EXERCISE REQUIREMENTS
Output the entries verbatim, including every line.

Excerpts from a dataset:
•••
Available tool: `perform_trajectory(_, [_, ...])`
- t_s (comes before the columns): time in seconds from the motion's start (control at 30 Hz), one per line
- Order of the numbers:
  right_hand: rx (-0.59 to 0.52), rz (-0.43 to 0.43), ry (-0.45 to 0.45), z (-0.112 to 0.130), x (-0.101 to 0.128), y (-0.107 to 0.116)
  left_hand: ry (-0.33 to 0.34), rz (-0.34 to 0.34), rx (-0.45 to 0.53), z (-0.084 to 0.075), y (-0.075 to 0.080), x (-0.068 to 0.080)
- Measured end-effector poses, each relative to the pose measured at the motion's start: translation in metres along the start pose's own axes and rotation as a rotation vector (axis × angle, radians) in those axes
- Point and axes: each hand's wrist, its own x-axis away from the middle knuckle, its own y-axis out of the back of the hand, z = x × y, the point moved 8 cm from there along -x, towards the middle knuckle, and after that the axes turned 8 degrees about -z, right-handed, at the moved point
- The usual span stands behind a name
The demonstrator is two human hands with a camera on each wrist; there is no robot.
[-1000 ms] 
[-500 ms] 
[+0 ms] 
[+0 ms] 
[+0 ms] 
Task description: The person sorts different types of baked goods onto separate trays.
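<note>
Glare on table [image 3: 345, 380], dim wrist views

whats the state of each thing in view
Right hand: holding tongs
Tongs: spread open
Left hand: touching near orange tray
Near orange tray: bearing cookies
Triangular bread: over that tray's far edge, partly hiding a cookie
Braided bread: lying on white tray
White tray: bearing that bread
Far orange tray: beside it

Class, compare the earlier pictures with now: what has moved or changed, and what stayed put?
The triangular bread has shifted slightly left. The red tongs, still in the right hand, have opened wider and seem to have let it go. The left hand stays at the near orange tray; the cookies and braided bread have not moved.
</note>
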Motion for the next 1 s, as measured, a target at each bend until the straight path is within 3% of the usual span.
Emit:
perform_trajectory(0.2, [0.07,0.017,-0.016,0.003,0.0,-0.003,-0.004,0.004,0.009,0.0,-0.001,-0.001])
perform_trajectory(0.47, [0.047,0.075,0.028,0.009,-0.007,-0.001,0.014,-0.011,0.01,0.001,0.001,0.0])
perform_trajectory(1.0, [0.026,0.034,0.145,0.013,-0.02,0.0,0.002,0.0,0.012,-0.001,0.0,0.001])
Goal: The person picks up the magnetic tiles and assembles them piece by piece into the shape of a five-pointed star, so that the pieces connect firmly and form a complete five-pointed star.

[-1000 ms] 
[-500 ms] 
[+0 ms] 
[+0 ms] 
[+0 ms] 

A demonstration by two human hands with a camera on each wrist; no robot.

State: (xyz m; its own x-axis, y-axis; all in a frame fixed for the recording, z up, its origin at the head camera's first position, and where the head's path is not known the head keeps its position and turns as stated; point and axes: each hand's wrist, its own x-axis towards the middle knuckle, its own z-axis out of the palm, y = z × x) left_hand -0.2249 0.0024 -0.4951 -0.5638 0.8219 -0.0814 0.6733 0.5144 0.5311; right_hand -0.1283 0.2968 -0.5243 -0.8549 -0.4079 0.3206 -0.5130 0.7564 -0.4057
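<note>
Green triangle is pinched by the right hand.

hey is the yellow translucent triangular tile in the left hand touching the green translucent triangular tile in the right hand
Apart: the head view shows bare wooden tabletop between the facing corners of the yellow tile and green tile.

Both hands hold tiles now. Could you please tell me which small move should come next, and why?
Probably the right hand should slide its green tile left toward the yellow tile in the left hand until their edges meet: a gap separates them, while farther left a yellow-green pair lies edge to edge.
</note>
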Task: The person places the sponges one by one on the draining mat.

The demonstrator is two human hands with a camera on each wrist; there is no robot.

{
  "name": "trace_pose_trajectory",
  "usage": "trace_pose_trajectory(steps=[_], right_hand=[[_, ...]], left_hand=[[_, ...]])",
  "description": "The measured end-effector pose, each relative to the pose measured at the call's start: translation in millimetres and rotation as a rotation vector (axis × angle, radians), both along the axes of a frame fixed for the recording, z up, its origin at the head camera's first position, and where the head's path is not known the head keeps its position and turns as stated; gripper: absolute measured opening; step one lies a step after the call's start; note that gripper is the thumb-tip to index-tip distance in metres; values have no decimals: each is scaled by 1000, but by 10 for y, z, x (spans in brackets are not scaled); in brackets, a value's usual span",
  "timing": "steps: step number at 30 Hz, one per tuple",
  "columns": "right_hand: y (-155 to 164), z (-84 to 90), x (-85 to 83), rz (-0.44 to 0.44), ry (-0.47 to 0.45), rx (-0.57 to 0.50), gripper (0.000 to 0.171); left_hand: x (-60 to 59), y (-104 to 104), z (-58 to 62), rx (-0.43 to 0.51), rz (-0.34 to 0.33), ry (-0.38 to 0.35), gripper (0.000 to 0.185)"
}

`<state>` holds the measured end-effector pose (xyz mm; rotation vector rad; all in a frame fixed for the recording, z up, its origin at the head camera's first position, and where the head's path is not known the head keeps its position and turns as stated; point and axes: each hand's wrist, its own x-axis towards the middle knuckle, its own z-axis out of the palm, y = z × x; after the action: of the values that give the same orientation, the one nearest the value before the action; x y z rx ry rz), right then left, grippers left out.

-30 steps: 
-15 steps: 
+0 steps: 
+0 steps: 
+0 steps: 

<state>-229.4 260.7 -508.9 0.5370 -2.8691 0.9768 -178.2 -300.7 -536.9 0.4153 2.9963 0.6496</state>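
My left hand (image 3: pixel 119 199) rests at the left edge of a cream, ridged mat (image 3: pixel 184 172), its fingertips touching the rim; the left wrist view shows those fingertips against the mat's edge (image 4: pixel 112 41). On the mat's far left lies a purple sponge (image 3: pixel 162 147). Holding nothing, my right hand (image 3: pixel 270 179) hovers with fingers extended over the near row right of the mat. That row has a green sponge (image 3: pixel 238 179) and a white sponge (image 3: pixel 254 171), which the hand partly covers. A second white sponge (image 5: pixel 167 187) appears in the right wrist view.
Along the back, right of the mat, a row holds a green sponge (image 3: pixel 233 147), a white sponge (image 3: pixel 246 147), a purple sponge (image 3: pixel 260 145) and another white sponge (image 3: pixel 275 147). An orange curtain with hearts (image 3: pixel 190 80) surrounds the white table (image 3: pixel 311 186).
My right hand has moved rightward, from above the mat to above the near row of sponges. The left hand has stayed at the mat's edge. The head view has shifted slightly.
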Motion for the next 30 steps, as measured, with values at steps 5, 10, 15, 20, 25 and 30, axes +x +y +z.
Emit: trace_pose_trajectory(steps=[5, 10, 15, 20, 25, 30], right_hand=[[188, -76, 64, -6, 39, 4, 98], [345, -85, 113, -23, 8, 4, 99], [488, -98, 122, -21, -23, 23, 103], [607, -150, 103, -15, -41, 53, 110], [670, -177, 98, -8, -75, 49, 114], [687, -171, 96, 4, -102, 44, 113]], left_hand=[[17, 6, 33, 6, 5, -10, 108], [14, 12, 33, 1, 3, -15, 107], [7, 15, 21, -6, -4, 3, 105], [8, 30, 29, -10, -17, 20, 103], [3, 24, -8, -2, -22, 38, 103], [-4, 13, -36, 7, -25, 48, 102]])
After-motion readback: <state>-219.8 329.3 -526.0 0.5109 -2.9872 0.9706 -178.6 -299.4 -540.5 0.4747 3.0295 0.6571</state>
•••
RESULT
Available tool: `perform_trajectory(_, [_, ...])`
- t_s (comes before the columns): time in seconds from the motion's start (control at 30 Hz), one per line
- Order of the numbers:
  right_hand: rx (-0.59 to 0.52), rz (-0.43 to 0.43), ry (-0.45 to 0.45), z (-0.112 to 0.130), x (-0.101 to 0.128), y (-0.107 to 0.116)
  left_hand: ry (-0.33 to 0.34), rz (-0.34 to 0.34), rx (-0.45 to 0.53), z (-0.084 to 0.075), y (-0.075 to 0.080), x (-0.068 to 0.080)
- Measured end-effector poses, each relative to the pose measured at the motion's start: translation in metres along the start pose's own axes and rotation as a rotation vector (axis × angle, radians) in those axes
- Point and axes: each hand's wrist, its own x-axis away from the middle knuckle, its own y-axis out of the back of the hand, z = x × y, the point moved 8 cm from there along -x, towards the middle knuckle, and after that the axes turned 8 degrees about -z, right-handed, at the moved point
- The usual span stands behind a name
The demonstrator is two human hands with a camera on each wrist; there is no robot.
[-1000 ms] 
[-500 ms] 
[+0 ms] 
[+0 ms] 
[+0 ms] 
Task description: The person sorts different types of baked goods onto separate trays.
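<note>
Glare on table [image 3: 345, 380], dim wrist views

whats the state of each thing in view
Right hand: holding tongs
Tongs: spread open
Left hand: touching near orange tray
Near orange tray: bearing cookies
Triangular bread: over that tray's far edge, partly hiding a cookie
Braided bread: lying on white tray
White tray: bearing that bread
Far orange tray: beside it

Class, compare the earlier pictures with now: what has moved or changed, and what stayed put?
The triangular bread has shifted slightly left. The red tongs, still in the right hand, have opened wider and seem to have let it go. The left hand stays at the near orange tray; the cookies and braided bread have not moved.
</note>
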Motion for the next 1 s, as measured, a target at each bend until the straight path is within 3% of the usual span.
Emit:
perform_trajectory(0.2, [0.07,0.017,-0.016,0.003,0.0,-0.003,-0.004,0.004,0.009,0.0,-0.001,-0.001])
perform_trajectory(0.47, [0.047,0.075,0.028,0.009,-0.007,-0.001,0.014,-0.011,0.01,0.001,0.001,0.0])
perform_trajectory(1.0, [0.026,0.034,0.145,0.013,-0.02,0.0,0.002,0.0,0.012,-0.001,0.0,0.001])
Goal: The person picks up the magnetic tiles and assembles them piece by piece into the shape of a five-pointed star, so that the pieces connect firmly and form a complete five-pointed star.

[-1000 ms] 
[-500 ms] 
[+0 ms] 
[+0 ms] 
[+0 ms] 

A demonstration by two human hands with a camera on each wrist; no robot.

State: (xyz m; its own x-axis, y-axis; all in a frame fixed for the recording, z up, its origin at the head camera's first position, and where the head's path is not known the head keeps its position and turns as stated; point and axes: each hand's wrist, its own x-axis towards the middle knuckle, its own z-axis out of the palm, y = z × x) left_hand -0.2249 0.0024 -0.4951 -0.5638 0.8219 -0.0814 0.6733 0.5144 0.5311; right_hand -0.1283 0.2968 -0.5243 -0.8549 -0.4079 0.3206 -0.5130 0.7564 -0.4057
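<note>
Green triangle is pinched by the right hand.

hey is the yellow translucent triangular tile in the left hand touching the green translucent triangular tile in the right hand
Apart: the head view shows bare wooden tabletop between the facing corners of the yellow tile and green tile.

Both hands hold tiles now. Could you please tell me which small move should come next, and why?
Probably the right hand should slide its green tile left toward the yellow tile in the left hand until their edges meet: a gap separates them, while farther left a yellow-green pair lies edge to edge.
</note>
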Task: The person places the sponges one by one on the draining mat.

The demonstrator is two human hands with a camera on each wrist; there is no robot.

{
  "name": "trace_pose_trajectory",
  "usage": "trace_pose_trajectory(steps=[_], right_hand=[[_, ...]], left_hand=[[_, ...]])",
  "description": "The measured end-effector pose, each relative to the pose measured at the call's start: translation in millimetres and rotation as a rotation vector (axis × angle, radians), both along the axes of a frame fixed for the recording, z up, its origin at the head camera's first position, and where the head's path is not known the head keeps its position and turns as stated; gripper: absolute measured opening; step one lies a step after the call's start; note that gripper is the thumb-tip to index-tip distance in metres; values have no decimals: each is scaled by 1000, but by 10 for y, z, x (spans in brackets are not scaled); in brackets, a value's usual span",
  "timing": "steps: step number at 30 Hz, one per tuple",
  "columns": "right_hand: y (-155 to 164), z (-84 to 90), x (-85 to 83), rz (-0.44 to 0.44), ry (-0.47 to 0.45), rx (-0.57 to 0.50), gripper (0.000 to 0.171); left_hand: x (-60 to 59), y (-104 to 104), z (-58 to 62), rx (-0.43 to 0.51), rz (-0.34 to 0.33), ry (-0.38 to 0.35), gripper (0.000 to 0.185)"
}

`<state>` holds the measured end-effector pose (xyz mm; rotation vector rad; all in a frame fixed for the recording, z up, its origin at the head camera's first position, and where the head's path is not known the head keeps its position and turns as stated; point and axes: each hand's wrist, its own x-axis towards the middle knuckle, its own z-axis out of the palm, y = z × x; after the action: of the values that give the same orientation, the one nearest the value before the action; x y z rx ry rz), right then left, grippers left out.

-30 steps: 
-15 steps: 
+0 steps: 
+0 steps: 
+0 steps: 

<state>-229.4 260.7 -508.9 0.5370 -2.8691 0.9768 -178.2 -300.7 -536.9 0.4153 2.9963 0.6496</state>
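My left hand (image 3: pixel 119 199) rests at the left edge of a cream, ridged mat (image 3: pixel 184 172), its fingertips touching the rim; the left wrist view shows those fingertips against the mat's edge (image 4: pixel 112 41). On the mat's far left lies a purple sponge (image 3: pixel 162 147). Holding nothing, my right hand (image 3: pixel 270 179) hovers with fingers extended over the near row right of the mat. That row has a green sponge (image 3: pixel 238 179) and a white sponge (image 3: pixel 254 171), which the hand partly covers. A second white sponge (image 5: pixel 167 187) appears in the right wrist view.
Along the back, right of the mat, a row holds a green sponge (image 3: pixel 233 147), a white sponge (image 3: pixel 246 147), a purple sponge (image 3: pixel 260 145) and another white sponge (image 3: pixel 275 147). An orange curtain with hearts (image 3: pixel 190 80) surrounds the white table (image 3: pixel 311 186).
My right hand has moved rightward, from above the mat to above the near row of sponges. The left hand has stayed at the mat's edge. The head view has shifted slightly.
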Motion for the next 30 steps, as measured, with values at steps 5, 10, 15, 20, 25 and 30, axes +x +y +z.
Emit: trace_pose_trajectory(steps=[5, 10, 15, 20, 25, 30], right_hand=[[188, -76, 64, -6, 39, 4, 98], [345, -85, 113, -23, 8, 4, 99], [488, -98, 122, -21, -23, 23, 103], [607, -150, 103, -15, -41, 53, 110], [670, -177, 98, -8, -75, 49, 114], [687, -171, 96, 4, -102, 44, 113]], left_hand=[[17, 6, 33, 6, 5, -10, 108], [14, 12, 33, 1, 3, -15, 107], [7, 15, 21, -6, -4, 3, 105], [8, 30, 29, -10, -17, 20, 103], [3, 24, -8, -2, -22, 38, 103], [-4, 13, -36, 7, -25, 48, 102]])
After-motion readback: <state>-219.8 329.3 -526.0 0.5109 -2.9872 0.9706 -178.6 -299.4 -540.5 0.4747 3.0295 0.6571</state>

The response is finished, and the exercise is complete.